Activity: Repeat word for word every line of the data below, from the first through the line containing "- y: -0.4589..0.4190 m", and stop there.

Material for the task:
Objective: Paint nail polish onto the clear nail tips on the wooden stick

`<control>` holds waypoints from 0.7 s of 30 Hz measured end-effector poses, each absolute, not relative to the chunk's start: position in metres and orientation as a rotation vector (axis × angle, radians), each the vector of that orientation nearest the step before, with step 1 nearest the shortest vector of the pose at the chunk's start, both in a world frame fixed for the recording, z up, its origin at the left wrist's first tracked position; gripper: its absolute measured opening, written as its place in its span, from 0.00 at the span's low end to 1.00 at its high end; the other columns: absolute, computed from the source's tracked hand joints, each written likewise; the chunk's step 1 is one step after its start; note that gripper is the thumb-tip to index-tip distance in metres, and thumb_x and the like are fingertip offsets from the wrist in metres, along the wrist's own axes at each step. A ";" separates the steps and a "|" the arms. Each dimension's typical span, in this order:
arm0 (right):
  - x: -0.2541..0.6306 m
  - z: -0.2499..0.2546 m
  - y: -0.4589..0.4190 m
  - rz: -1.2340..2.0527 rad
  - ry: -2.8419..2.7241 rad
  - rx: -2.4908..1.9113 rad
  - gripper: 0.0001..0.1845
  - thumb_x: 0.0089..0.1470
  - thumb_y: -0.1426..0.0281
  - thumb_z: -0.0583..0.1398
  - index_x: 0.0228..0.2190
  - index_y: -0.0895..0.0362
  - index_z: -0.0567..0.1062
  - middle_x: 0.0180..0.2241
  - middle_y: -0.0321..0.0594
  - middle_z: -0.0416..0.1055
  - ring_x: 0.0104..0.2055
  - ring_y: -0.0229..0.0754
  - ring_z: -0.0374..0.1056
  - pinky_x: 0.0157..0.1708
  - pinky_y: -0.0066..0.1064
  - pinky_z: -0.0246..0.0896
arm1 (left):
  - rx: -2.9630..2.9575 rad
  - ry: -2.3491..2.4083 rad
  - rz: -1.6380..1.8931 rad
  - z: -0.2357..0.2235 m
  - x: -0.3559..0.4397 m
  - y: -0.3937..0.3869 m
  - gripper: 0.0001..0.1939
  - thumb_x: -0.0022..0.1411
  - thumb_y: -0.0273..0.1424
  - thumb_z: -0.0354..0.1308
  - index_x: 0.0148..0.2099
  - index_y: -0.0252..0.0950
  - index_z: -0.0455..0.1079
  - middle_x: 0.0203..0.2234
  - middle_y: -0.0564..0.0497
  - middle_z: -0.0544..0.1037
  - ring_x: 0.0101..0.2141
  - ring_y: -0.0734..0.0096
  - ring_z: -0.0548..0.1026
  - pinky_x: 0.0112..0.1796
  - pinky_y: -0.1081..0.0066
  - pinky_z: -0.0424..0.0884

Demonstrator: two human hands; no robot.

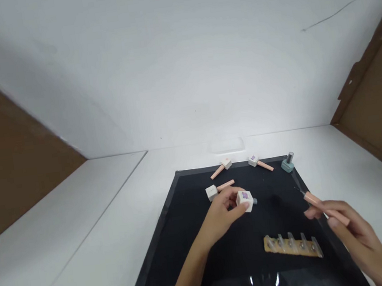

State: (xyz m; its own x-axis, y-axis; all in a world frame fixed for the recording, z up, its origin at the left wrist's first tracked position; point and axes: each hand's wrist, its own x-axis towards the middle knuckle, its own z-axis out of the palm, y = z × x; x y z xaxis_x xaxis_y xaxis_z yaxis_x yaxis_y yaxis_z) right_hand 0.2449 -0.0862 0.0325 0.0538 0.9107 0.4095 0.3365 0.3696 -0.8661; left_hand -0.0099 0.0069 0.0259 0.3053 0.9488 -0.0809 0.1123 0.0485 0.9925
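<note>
My left hand grips a white, square nail polish bottle with a purple print; its neck points right and has no cap on it. In my right hand is a peach nail polish brush cap, pinched between thumb and fingers. Its dark brush tip points up and to the left, apart from the bottle. Below and between the hands, a tan strip carries several clear nail tips standing up in a row on the black mat.
Near the mat's back edge lie two white bottles with peach caps, one bottle left, another bottle right. A third capped bottle lies behind my left hand. A teal bottle stands at the back right corner. Behind the mat is a clear tray.
</note>
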 end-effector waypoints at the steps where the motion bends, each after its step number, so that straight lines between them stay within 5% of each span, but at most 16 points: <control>1: 0.254 0.022 -0.092 0.627 -1.539 -1.243 0.10 0.60 0.60 0.58 0.39 0.48 0.76 0.35 0.41 0.82 0.39 0.46 0.79 0.37 0.30 0.75 | 1.422 1.105 0.855 0.023 -0.007 0.007 0.12 0.48 0.33 0.63 0.36 0.34 0.71 0.28 0.51 0.75 0.31 0.66 0.72 0.36 0.66 0.67; 6: 0.289 -0.025 -0.116 0.808 -1.707 -1.581 0.23 0.46 0.63 0.68 0.45 0.50 0.74 0.54 0.47 0.73 0.54 0.55 0.71 0.40 0.31 0.75 | 1.658 1.226 0.693 0.008 0.002 0.008 0.06 0.50 0.25 0.58 0.34 0.36 0.67 0.28 0.52 0.77 0.32 0.68 0.74 0.37 0.68 0.69; 8: 0.293 -0.035 -0.120 0.776 -1.733 -1.684 0.25 0.42 0.66 0.69 0.45 0.50 0.74 0.53 0.46 0.75 0.55 0.56 0.70 0.46 0.34 0.73 | 1.727 1.287 0.621 0.006 0.004 0.008 0.07 0.49 0.23 0.56 0.33 0.36 0.67 0.28 0.54 0.77 0.32 0.68 0.75 0.37 0.69 0.69; 14: 0.281 -0.040 -0.118 0.588 -1.771 -1.593 0.08 0.49 0.66 0.63 0.34 0.50 0.77 0.41 0.41 0.81 0.51 0.54 0.74 0.51 0.40 0.69 | 1.828 1.351 0.540 0.004 0.002 0.005 0.06 0.49 0.25 0.58 0.33 0.37 0.68 0.30 0.53 0.75 0.35 0.64 0.73 0.39 0.67 0.67; 21: 0.279 -0.029 -0.117 0.499 -1.529 -1.501 0.11 0.47 0.58 0.66 0.30 0.52 0.76 0.34 0.41 0.83 0.39 0.48 0.80 0.39 0.26 0.74 | 1.771 1.330 0.654 0.017 -0.008 -0.001 0.23 0.48 0.26 0.60 0.48 0.38 0.65 0.42 0.48 0.71 0.45 0.61 0.69 0.48 0.60 0.64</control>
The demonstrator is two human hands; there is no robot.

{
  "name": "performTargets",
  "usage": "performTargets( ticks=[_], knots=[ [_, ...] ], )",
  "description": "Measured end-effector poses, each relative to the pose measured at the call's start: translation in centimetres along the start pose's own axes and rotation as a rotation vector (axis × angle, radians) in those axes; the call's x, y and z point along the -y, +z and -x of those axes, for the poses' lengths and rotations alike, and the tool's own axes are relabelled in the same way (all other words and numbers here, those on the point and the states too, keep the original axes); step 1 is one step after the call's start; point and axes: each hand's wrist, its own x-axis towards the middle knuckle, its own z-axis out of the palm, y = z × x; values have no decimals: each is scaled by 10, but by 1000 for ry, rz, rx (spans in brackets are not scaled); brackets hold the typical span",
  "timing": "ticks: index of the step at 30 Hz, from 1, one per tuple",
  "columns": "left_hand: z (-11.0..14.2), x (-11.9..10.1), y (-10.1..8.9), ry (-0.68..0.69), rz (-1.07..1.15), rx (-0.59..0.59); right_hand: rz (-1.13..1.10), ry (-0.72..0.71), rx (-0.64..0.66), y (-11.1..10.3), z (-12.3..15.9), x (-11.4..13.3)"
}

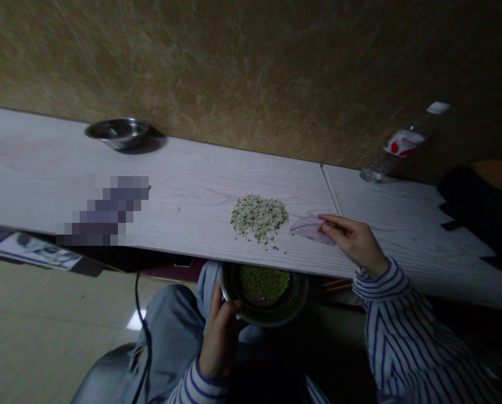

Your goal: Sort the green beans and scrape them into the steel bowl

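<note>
Seemingly for steadiness, the bowl (298, 294) of green grains (263, 283) is gripped by the left hand (221, 335) below the bench (192, 219), while a translucent piece (310, 229) is pinched by the right hand (355, 241) beside the mixed pile (259, 219).

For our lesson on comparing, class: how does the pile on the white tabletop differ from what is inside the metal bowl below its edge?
Colour: the pile mixes whitish and green bits, while the bowl's contents look green throughout.
Place: the pile lies loose on the tabletop; the contents sit inside the metal bowl.
Shared: both consist of many small pieces, green ones among them.
</note>
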Motion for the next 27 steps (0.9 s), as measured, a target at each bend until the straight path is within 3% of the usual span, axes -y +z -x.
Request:
performTargets(
  ticks=[11,27],
  knots=[
    [4,-1,5,10,7,-28,67,-9,42,20,29,23],
    [3,0,3,-1,-3,-43,-2,-10,46,40,27,33]
  ],
)
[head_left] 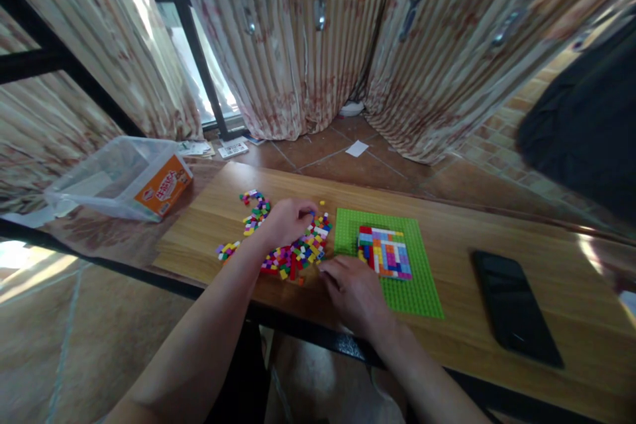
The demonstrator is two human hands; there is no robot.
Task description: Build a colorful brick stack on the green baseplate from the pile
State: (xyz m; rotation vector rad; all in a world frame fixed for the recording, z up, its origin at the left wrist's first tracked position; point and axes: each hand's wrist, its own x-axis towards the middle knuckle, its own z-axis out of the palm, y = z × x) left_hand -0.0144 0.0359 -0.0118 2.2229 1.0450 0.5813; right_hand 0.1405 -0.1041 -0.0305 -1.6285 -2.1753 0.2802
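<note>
Fingers (307,205) at one brick pile (294,255); one baseplate (421,291)

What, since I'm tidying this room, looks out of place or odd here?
A white sheet lies by itself on the tiled floor beyond the wooden table, perhaps dropped. The loose bricks spread untidily beneath the left hand. I see no obvious damage.

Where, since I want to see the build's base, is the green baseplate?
In the head view, the green baseplate lies right of centre on the wooden table, between the loose bricks and the black phone.
</note>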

Task answer:
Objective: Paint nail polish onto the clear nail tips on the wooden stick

`<control>` holds waypoints from 0.7 s of 30 Hz measured end-effector poses, each absolute, not relative to the chunk's start: position in metres and orientation as a rotation vector (axis × angle, radians), each the vector of that orientation nearest the step before, with step 1 nearest the shortest vector of the pose at the chunk's start, both in a world frame fixed for the recording, z up, its origin at the left wrist's first tracked position; gripper: its absolute measured opening, written as its place in its span, from 0.00 at the span's low end to 1.00 at its high end; the other columns: absolute, computed from the source's tracked hand joints, each written likewise; the chunk's step 1 is one step after its start; note that gripper is the thumb-tip to index-tip distance in metres, and thumb_x and the like are fingertip offsets from the wrist in metres, along the wrist's own axes at each step. A ";" separates the steps and a "|" the arms. Each dimension's typical span, in this order:
arm0 (right):
  - x: -0.2541..0.6306 m
  - z: -0.2499..0.2546 m
  - y: -0.4589..0.4190 m

The response to this exercise is done.